## WORK ORDER
Set down the first line below and each line after it, ending with the one that holds "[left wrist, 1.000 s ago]". Pictures do not belong in the copy.

## EXTRACTED DATA
=-=-=-=-=

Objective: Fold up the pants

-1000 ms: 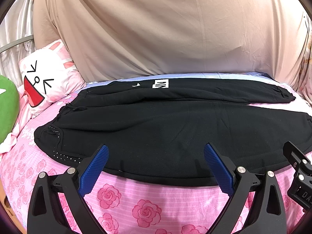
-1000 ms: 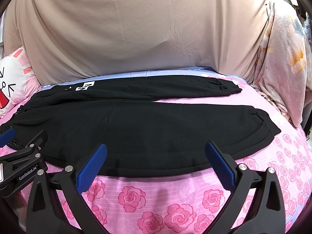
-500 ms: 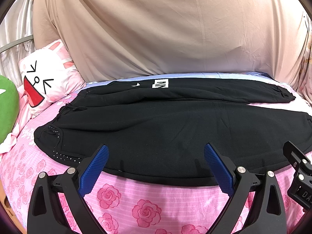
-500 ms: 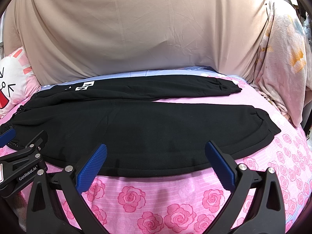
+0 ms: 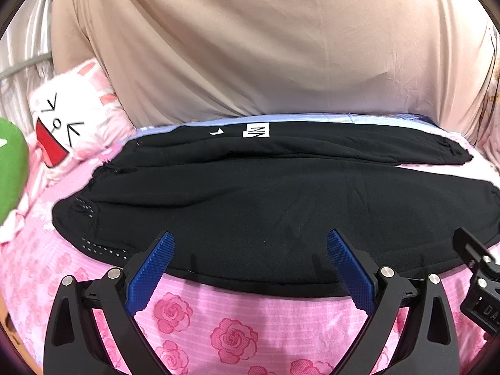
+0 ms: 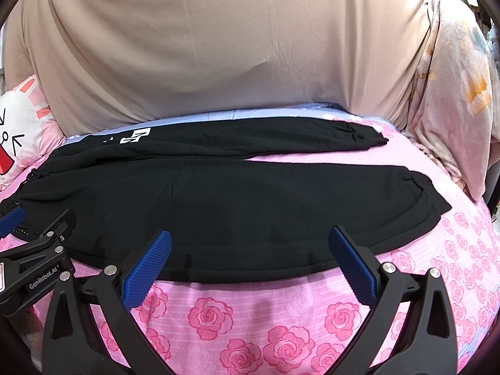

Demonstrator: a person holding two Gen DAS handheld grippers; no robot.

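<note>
Black pants [image 5: 265, 206] were seen spread flat across frame centre on pink rose bedsheet [image 5: 234, 328], legs toward right. Left gripper [image 5: 250, 262] and right gripper [image 6: 250, 259] were held wide apart at bottom centre, nothing gripped.

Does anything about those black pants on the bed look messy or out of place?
Nothing stands out. The black pants lie flat on the pink rose sheet, legs spread apart, neither yet folded over.

Pants [image 5: 281, 200] lie across the bed [image 5: 237, 322], pillow [image 5: 72, 125] left, both tongs before them.
</note>
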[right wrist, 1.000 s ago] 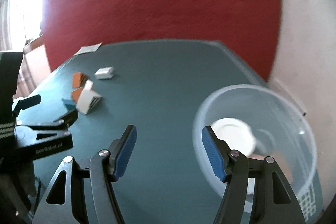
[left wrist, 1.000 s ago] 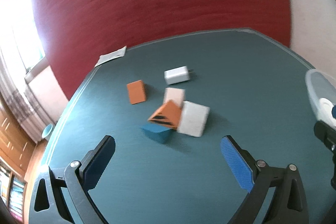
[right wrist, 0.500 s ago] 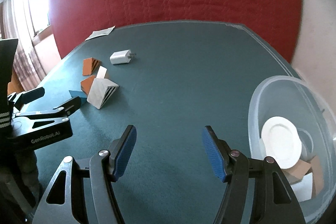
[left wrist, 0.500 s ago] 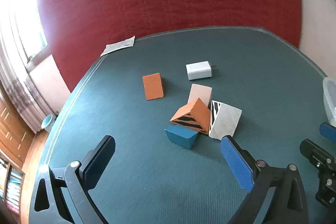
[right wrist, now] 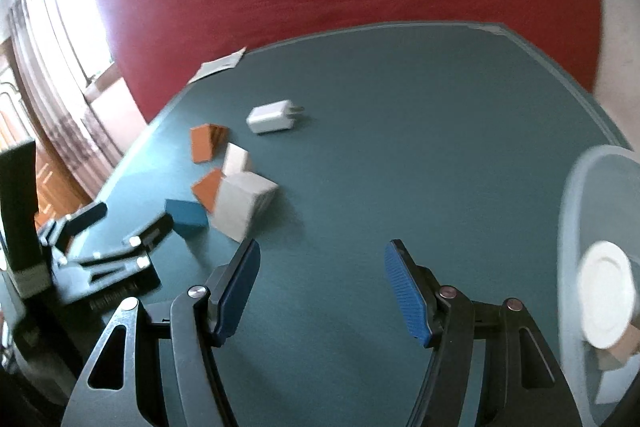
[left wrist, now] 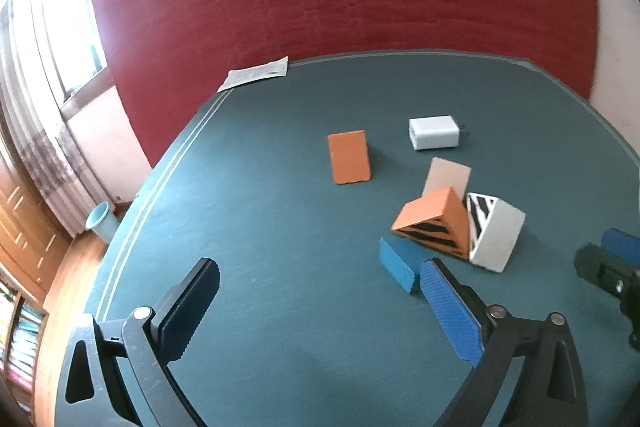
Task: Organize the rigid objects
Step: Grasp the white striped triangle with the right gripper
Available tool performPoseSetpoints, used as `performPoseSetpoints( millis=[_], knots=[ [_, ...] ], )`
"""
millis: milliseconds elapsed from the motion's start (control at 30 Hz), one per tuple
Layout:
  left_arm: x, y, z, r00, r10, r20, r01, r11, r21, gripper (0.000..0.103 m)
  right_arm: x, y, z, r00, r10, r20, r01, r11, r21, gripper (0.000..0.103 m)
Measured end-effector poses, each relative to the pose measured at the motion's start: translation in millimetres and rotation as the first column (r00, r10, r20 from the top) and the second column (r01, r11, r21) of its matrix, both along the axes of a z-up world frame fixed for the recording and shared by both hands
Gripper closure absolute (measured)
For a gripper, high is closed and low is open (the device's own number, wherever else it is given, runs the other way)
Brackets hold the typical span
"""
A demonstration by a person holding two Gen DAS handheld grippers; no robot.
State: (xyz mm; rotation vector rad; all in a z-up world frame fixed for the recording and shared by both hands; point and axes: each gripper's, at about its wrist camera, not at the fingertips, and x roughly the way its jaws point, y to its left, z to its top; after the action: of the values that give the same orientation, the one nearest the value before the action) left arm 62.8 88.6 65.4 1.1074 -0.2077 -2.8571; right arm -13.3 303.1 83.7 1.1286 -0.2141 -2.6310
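Note:
Several blocks lie on the teal table [left wrist: 280, 227]: a flat orange block [left wrist: 348, 157], a white charger [left wrist: 434, 133], a pale pink block [left wrist: 448, 177], an orange striped wedge [left wrist: 434, 223], a white striped block [left wrist: 496, 231] and a blue block [left wrist: 396, 263]. My left gripper [left wrist: 316, 291] is open and empty, its right fingertip just beside the blue block. My right gripper [right wrist: 320, 267] is open and empty, right of the white block [right wrist: 244, 203]. The left gripper [right wrist: 120, 227] shows in the right wrist view.
A clear plastic tub [right wrist: 576, 211] with a white lid [right wrist: 604, 299] and small blocks inside stands at the right. A paper sheet [left wrist: 256, 73] lies at the table's far left corner. A red wall rises behind; the table edge runs along the left.
Both grippers have swung left: the blocks slid right in the left wrist view and nearer, and the tub moved to the right edge of the right wrist view. Both stay open.

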Motion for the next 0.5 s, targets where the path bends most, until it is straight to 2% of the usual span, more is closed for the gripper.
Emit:
performPoseSetpoints(
  millis=[267, 500],
  knots=[
    [7, -19, 0, 1.0, 0.011, -0.004, -0.011, 0.999, 0.047, 0.001, -25, -35, 0, 0.999, 0.046, 0.015, -0.046, 0.999, -0.028, 0.037],
    [2, -31, 0, 1.0, 0.018, 0.005, -0.018, 0.995, 0.099, 0.001, -43, -51, -8, 0.999, 0.038, 0.037, -0.037, 0.999, -0.028, 0.039]
  ],
)
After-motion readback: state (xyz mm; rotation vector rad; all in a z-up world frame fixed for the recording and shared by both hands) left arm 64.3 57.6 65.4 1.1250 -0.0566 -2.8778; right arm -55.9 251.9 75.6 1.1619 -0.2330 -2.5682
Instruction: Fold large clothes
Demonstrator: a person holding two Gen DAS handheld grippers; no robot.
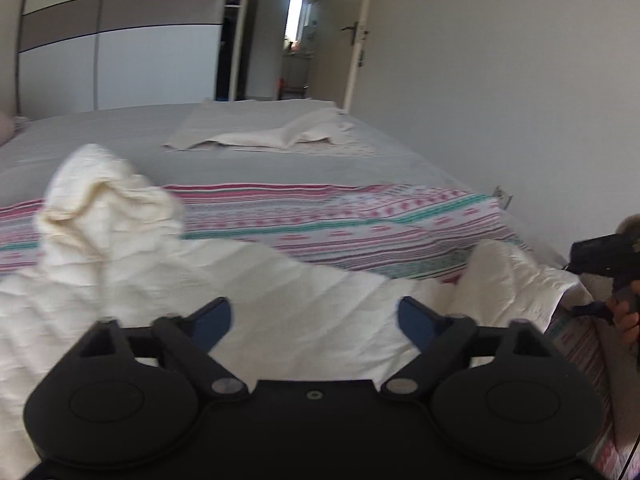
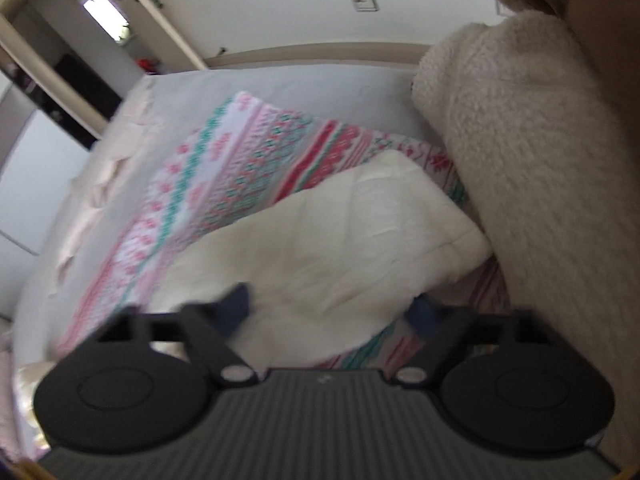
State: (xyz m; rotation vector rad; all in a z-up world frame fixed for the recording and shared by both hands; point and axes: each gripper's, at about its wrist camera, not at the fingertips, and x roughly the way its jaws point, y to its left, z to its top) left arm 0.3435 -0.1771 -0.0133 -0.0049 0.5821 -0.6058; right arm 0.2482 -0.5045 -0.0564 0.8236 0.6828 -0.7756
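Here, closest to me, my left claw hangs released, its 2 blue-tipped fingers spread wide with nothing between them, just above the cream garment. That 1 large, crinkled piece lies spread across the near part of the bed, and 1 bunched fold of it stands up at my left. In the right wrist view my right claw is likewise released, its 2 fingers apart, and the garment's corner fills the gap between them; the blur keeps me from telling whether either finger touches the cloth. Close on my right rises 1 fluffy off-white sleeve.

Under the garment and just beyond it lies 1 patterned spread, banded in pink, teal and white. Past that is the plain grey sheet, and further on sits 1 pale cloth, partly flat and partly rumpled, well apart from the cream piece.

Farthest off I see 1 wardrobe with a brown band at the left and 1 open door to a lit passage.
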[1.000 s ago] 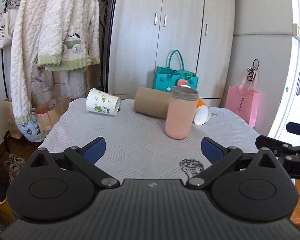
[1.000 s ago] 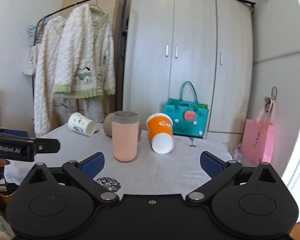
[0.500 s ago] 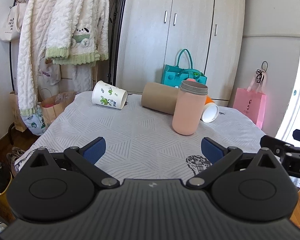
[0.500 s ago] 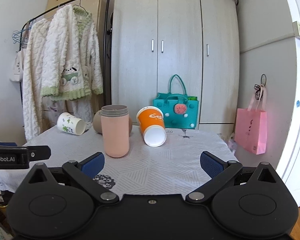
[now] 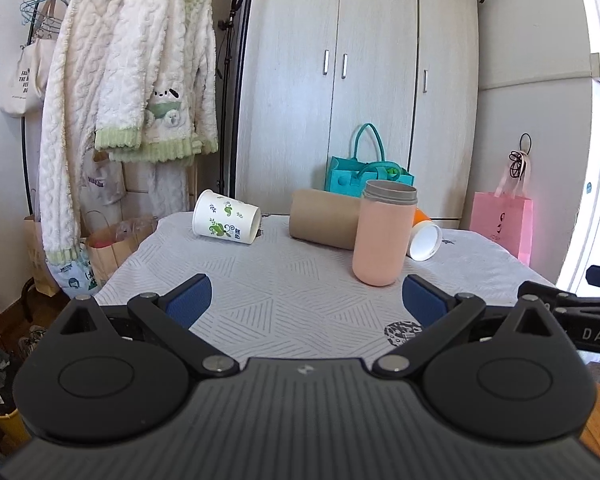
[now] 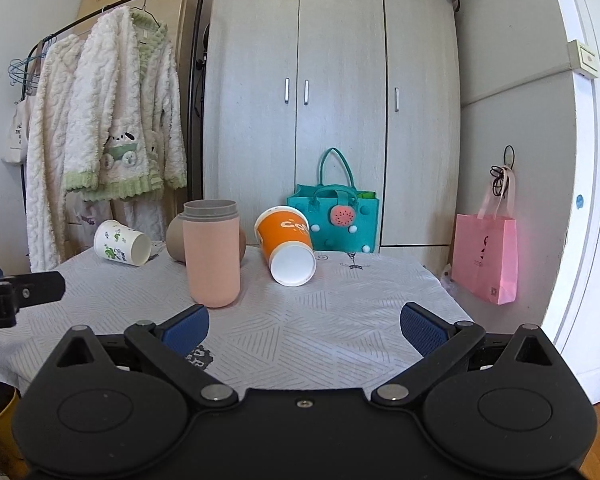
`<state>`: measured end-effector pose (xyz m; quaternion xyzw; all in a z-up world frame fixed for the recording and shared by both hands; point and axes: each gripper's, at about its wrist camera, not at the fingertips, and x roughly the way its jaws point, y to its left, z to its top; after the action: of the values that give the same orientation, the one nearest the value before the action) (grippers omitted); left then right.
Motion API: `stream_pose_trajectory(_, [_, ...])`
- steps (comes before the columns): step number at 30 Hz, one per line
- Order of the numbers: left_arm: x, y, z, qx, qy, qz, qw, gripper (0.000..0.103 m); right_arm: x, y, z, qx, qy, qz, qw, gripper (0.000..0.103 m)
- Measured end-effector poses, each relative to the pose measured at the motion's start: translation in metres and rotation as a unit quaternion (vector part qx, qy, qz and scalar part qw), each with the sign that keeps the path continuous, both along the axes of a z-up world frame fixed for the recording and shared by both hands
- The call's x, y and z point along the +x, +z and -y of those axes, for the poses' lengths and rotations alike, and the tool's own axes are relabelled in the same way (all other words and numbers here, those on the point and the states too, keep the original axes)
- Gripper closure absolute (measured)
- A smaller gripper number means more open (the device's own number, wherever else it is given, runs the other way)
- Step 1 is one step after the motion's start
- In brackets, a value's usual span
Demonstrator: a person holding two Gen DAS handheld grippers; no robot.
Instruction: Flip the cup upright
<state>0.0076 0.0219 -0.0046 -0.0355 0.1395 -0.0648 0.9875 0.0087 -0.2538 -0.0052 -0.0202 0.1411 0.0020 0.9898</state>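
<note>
Pink and upright, a lidless tumbler (image 6: 211, 254) stood near the middle of the table (image 6: 340, 312), which was covered by a white cloth printed with grey line patterns. Orange paper cup (image 6: 287, 244): on its side just right of the tumbler, white open mouth tipped toward the near edge; from the left wrist view only a sliver of it (image 5: 423, 236) showed past the tumbler. Brown cardboard tube (image 5: 325, 219): on its side behind the tumbler, toward the far edge, partly hidden by it. White cup with green leaf print (image 5: 225, 222): on its side near the far left corner, mouth turned rightward, well apart from the others.

Left gripper (image 5: 307, 298): blue-padded fingers spread wide, grasping nothing, poised over the near edge, with the tumbler ahead of its right finger. Right gripper (image 6: 305, 326): likewise spread wide and unloaded, above the near edge, the orange cup ahead between its fingers with bare cloth between.

Beyond the far edge: a teal felt bag (image 6: 334, 220) at the foot of a pale wardrobe (image 6: 332, 100), a pink paper bag (image 6: 485, 258) to the right, and fleecy white robes (image 6: 100, 152) on a rack at left.
</note>
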Motion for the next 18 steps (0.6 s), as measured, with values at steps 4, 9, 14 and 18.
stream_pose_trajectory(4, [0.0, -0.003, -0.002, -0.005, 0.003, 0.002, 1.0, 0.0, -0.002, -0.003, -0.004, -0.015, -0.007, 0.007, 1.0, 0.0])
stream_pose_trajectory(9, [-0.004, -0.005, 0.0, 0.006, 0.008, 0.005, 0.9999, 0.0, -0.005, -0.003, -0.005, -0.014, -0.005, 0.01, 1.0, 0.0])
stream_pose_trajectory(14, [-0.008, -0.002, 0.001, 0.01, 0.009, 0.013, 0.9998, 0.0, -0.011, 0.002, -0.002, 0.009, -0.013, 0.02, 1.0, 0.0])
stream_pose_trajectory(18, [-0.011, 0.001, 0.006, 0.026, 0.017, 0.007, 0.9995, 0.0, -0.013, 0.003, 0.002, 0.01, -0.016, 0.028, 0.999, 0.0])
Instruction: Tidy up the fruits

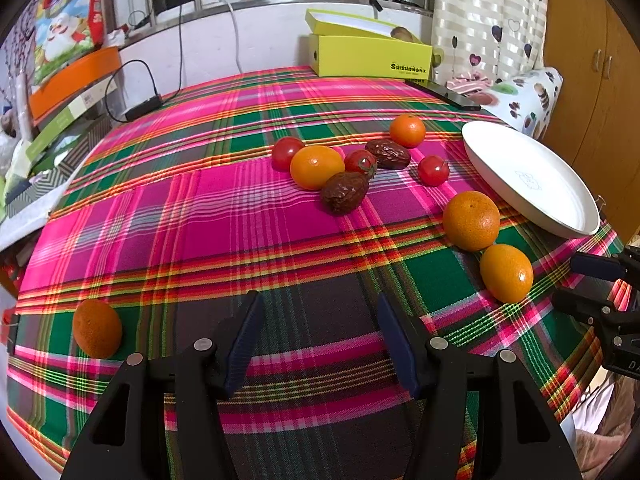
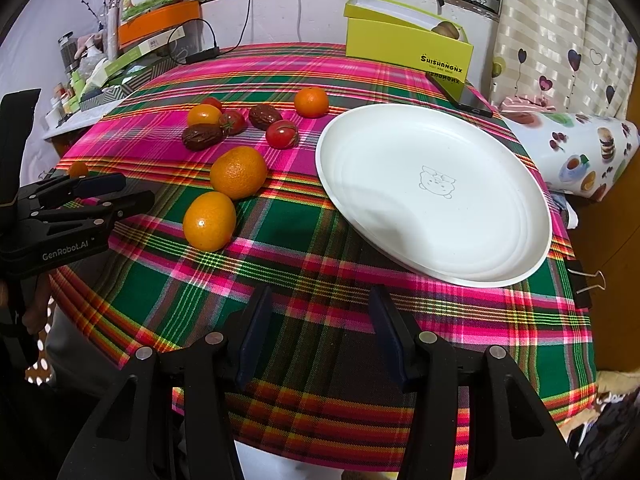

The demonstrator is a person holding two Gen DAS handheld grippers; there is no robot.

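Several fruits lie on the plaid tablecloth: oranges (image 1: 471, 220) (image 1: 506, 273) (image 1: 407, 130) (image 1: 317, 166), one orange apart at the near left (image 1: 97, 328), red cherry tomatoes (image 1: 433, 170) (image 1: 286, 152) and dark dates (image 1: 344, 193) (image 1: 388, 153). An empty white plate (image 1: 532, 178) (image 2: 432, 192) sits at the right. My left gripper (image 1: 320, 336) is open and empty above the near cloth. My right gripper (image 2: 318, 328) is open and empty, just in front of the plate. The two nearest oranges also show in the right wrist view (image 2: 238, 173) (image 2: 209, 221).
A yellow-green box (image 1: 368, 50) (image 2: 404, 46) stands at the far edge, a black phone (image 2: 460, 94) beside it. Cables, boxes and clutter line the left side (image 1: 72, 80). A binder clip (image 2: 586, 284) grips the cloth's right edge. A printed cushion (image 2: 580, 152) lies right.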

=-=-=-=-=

## ANSWER TO THE PROBLEM
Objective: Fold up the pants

-1000 ms: 
-1000 ms: 
-500 ms: 
-500 ms: 
+0 ms: 
+0 ms: 

Demonstrator: a person holding two Gen DAS handheld grippers; no robot.

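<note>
Black pants [image 5: 265, 206] were seen spread flat across frame centre on pink rose bedsheet [image 5: 234, 328], legs toward right. Left gripper [image 5: 250, 262] and right gripper [image 6: 250, 259] were held wide apart at bottom centre, nothing gripped.

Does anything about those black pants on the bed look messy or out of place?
Nothing stands out. The black pants lie flat on the pink rose sheet, legs spread apart, neither yet folded over.

Pants [image 5: 281, 200] lie across the bed [image 5: 237, 322], pillow [image 5: 72, 125] left, both tongs before them.
</note>
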[right wrist, 1.000 s ago] 
[left wrist, 1.000 s ago] 

What came before makes up the full response.